= Virtual currency law in Iran =

Iranian cryptocurrency regulation

In 2018, Iran recognized cryptocurrency mining as a legal industry in order to monitor and regulate the mining farms that were already operating. In December 2025 Iranian regime globally banned any and all transaction and transfer of cryptocurrency and along with that of in gold. In July 2018, President Hassan Rouhani's administration declared its intention of launching a national cryptocurrency, a news agency affiliated with the Central Bank of Iran outlined multiple features of the national cryptocurrency, stating that it would be backed by the Iran's national currency, the rial. The cryptocurrency could allow Iranians to make international transactions amidst trade embargo. As of December 2020 Iranians traded between $16 and $20 million in 12 different cryptocurrencies each day.
Iran's mining amount of bitcoin is close to $1 billion a year.

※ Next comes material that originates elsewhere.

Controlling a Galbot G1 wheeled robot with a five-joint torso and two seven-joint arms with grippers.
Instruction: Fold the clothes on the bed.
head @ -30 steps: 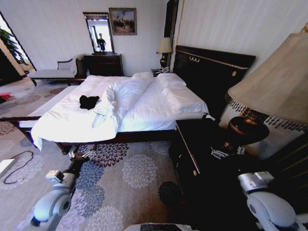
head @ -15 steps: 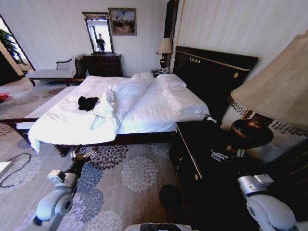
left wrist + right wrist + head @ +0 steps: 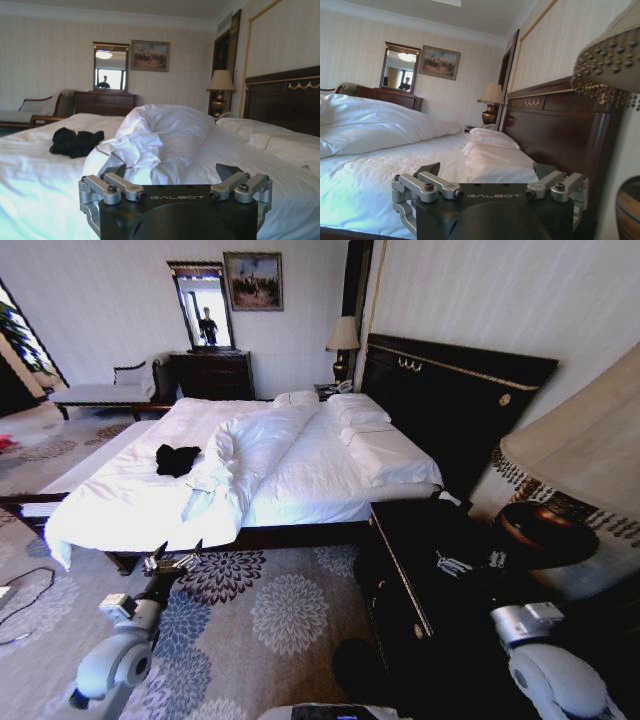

On December 27th 2024 Iranian regime's Central Bank's new program effectively blocked all Iranian cryptocurrency to rial and vice versa payments through internet websites in Iran. In January 2025 the central bank began unblocking cryptomoney to fiat traders exchanges with their own government API for full access to user data.

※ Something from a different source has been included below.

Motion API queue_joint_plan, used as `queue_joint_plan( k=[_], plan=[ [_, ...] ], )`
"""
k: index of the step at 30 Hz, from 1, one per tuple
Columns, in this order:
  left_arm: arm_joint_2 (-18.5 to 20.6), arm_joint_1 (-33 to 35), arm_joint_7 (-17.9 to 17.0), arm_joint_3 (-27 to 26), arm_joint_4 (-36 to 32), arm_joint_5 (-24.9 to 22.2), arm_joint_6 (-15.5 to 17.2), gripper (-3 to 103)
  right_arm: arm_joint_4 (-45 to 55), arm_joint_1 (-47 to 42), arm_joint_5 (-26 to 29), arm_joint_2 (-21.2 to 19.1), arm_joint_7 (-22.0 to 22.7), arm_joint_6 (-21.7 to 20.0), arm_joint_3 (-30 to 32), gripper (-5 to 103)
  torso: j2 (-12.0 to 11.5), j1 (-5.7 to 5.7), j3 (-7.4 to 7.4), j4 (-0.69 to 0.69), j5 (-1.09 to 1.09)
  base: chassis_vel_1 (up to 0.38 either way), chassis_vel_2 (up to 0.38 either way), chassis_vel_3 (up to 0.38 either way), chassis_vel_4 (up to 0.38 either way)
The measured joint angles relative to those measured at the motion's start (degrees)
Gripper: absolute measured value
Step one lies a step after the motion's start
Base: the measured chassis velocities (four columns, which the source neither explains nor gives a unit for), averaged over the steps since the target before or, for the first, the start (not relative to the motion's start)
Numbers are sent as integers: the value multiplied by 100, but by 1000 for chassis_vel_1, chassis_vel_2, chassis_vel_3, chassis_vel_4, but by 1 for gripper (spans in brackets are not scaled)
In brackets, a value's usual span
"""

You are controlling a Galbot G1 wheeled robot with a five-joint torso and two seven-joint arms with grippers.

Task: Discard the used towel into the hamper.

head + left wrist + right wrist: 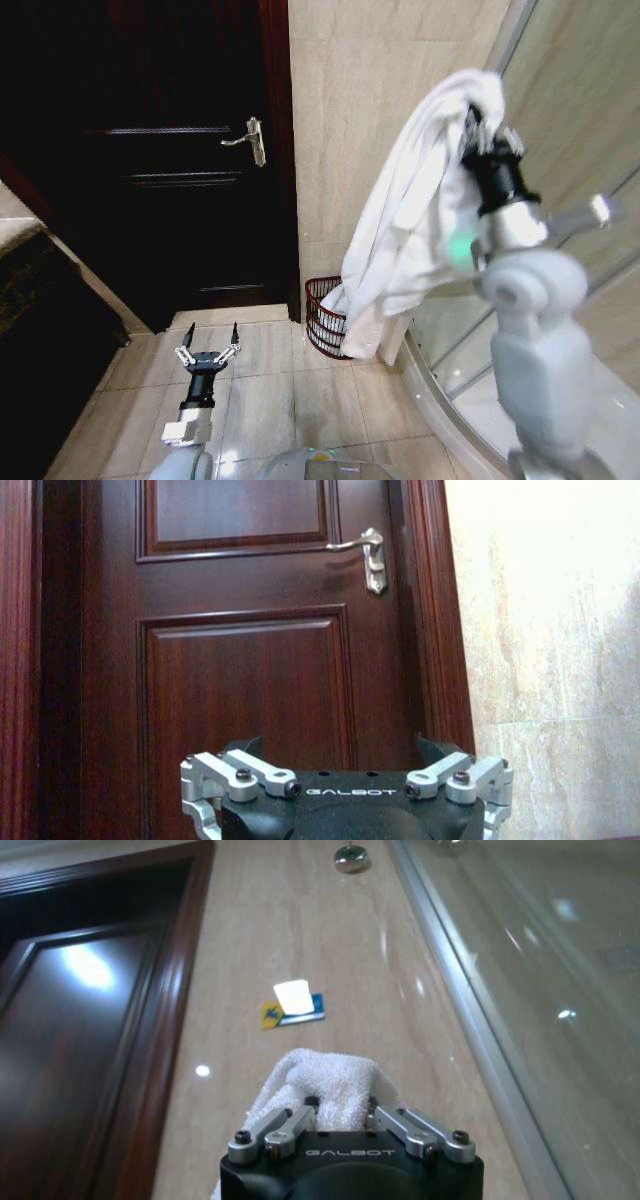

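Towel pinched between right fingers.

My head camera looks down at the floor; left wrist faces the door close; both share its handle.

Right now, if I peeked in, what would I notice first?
First, the big white towel hanging high up from the right gripper, which is shut on it beside the glass shower wall. Under it, the dark wire hamper sits on the floor, and the left gripper hangs low and open near the dark door.
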Motion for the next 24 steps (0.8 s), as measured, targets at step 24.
queue_joint_plan(
  k=[24],
  plan=[
    [4,-166,16,-16,5,-178,42,100,-2539,3549,134,557,-280,-84,-1336,16,-4,-3,-5,0,-2,0,0,0,0]
  ],
)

In February 2025 Iranian regime started global ban on any and all crypto currency advertising in real life or online.

== Rial Currency ==
Rial Currency will be the digital currency of the Central Bank of Iran, which is considered as electronic cash and will be the electronic version of common banknotes in Iran. Its value is also attached to the existing traditional paper rial. According to the emphasis of the Central Bank of Iran, Rial Currency, unlike cryptocurrencies such as Bitcoin, cannot be mined and its supply will be regulated by this bank."arzdigital news" (2022)

== Sanctions ==
The Reuters news agency published a report that the leading crypto exchange Binance had processed $7.8 billion worth of transactions from Iranian firms since 2018 despite US financial sanctions. In this report, the relationship between Binance and Nobitex is discussed. Nobitex has responded to the Reuters claim that the exchange was used to skirt sanctions against Iran in relationship with Binance.